Selon le New York Times, Tesla, qui vient de déplacer son siège de Californie au Texas, s'est engagé à rembourser ces dépenses.


- "Question de génération" -

La nouvelle audace d'une partie des compagnies américaines est aussi liée au fait que "dans ce pays, les gens favorables (au droit à l'avortement) sont plus nombreux que ceux qui y sont opposés", rappelle Neeru Paharia.

Les annonces de plusieurs sociétés de premier plan s'inscrivent "dans une tendance générale" à l'oeuvre depuis environ dix ans et qui "a vraiment pris de l'ampleur sous l'ère Trump", souligne-t-elle.

Immigration, droits de la communauté LGBT, législation sur les armes, mouvement "Black Lives Matter", accès au droit de vote... Les sujets contentieux se sont succédé dans un climat de polarisation exacerbé, et beaucoup d'entreprises ont été pressées de réagir par une partie de leurs employés.

"C'est une question de génération", explique Mark Hass, professeur à l'unversité d'Arizona State. "Les +millenials+, la +Gen Z+ (née depuis la fin des années 90) se préoccupent de plus en plus des valeurs de leur entreprise."

"Apple, Amazon ou Uber veulent avoir les meilleurs professionnels", poursuit-t-il, "donc leurs employés leur servent un peu de boussole."
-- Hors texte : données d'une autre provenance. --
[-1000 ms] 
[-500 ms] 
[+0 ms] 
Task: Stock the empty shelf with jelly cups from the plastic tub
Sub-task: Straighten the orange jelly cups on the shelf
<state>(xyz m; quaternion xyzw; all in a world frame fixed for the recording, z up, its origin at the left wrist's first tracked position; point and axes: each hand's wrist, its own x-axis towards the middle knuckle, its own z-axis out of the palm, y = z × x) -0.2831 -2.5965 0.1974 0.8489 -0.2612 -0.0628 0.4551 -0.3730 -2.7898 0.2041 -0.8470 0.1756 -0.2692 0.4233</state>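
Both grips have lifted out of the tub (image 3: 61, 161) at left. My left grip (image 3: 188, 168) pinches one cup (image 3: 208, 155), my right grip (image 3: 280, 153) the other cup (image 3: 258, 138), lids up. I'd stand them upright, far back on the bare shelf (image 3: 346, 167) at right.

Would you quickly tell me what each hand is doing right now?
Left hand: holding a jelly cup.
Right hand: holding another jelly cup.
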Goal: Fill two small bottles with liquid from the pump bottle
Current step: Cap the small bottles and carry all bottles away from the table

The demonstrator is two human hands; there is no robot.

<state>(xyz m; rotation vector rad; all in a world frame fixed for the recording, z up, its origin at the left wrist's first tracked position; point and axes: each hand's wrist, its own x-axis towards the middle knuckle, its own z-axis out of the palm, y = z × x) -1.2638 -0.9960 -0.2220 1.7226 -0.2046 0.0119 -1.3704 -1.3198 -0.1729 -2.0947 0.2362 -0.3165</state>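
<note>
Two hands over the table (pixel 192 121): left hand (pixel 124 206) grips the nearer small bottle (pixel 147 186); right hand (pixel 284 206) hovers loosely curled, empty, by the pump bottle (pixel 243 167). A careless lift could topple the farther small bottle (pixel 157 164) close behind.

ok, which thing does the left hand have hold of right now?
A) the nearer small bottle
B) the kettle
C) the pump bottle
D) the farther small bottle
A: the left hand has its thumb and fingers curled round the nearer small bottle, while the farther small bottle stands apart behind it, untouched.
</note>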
"Le marché de l'emploi est tendu et certaines qualifications sont difficiles à trouver", renchérit Neeru Paharia. Les attentes vis-à-vis des employeurs se sont aussi renforcées, selon elle, dans un pays où la confiance dans le système politique s'érode depuis de nombreuses années.

Maurice Schweitzer fait lui une distinction entre les fleurons de la nouvelle économie, dont les salariés sont plus diplômés que la moyenne et souvent capables de travailler de n'importe où, et les sociétés plus traditionnelles, parfois implantées dans des régions plus conservatrices.

Ces dernières ont souvent des salariés moins mobiles et moins qualifiés, dont l'influence vis-à-vis de leur employeur est souvent plus limitée.

"C'est une raison essentielle pour laquelle les boîtes de la tech, par exemple, vont bouger" sur le sujet de l'avortement, dit-il, "tandis que d'autres vont essayer de rester à l'écart."

Contrairement à certains précédents, les firmes qui ont pris parti publiquement ont globalement échappé au retour de bâton (appels au boycott ou campagnes de dénigrement).

Le sénateur républicain Marco Rubio a bien déposé une proposition de loi qui empêcherait les entreprises de bénéficier d'abattements fiscaux sur leurs dépenses liées à la prise en charge des déplacements pour une IVG, mais elle a peu de chances d'aboutir.

"Les gens qui veulent restreindre l'accès à l'avortement sont une minorité, et il semble qu'ils soient en train d'enregistrer des victoires en ce moment", analyse Maurice Schweitzer. "Je ne suis donc pas surpris que (les conservateurs) soient plutôt calmes."